**Exercise brief**
This exercise calls for every line of the listing below that contains the word "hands".

*** Supplied data Section Begins ***

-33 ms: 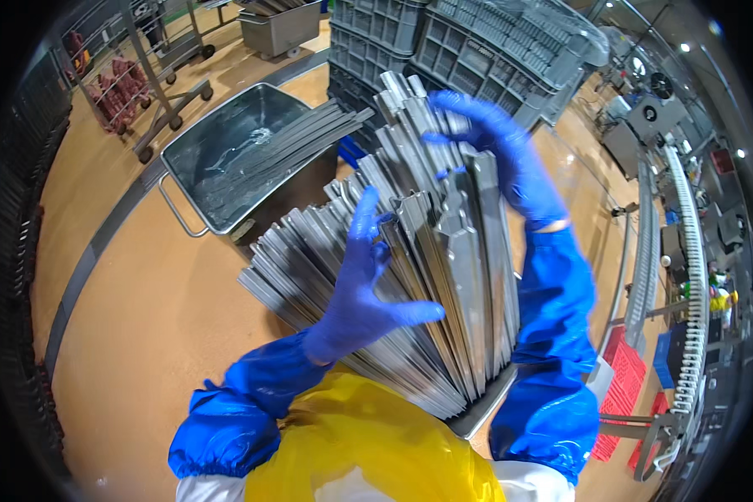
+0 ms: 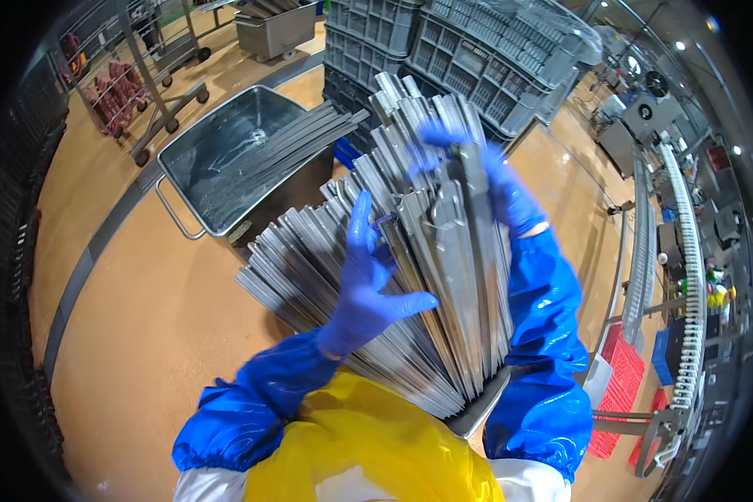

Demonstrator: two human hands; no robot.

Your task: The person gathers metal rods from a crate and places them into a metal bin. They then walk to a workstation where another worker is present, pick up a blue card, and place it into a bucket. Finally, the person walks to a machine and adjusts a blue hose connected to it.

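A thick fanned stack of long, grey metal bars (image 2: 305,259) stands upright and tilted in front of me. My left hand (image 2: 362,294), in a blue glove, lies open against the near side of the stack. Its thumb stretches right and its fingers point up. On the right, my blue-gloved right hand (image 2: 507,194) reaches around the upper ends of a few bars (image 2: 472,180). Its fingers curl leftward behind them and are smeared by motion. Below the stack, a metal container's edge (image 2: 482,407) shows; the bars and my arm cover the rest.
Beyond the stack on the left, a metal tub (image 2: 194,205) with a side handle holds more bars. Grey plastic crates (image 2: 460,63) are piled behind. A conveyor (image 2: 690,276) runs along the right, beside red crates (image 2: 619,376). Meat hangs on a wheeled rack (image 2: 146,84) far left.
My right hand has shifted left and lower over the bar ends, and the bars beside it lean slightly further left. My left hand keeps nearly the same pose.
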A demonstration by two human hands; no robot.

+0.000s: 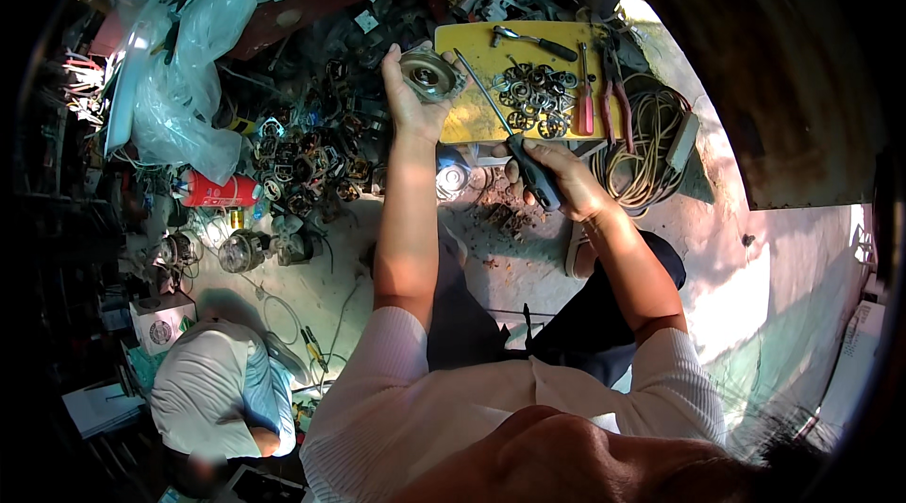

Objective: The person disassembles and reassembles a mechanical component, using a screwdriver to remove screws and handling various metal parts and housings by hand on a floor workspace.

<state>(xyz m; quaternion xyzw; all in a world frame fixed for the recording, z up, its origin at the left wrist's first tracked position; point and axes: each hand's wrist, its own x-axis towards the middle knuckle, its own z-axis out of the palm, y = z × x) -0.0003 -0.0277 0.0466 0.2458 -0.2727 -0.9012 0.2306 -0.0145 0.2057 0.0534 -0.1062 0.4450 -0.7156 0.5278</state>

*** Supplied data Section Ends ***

**Answer space**
Demonstrator: two human hands; no robot.
A demonstration by two human hands; no robot.

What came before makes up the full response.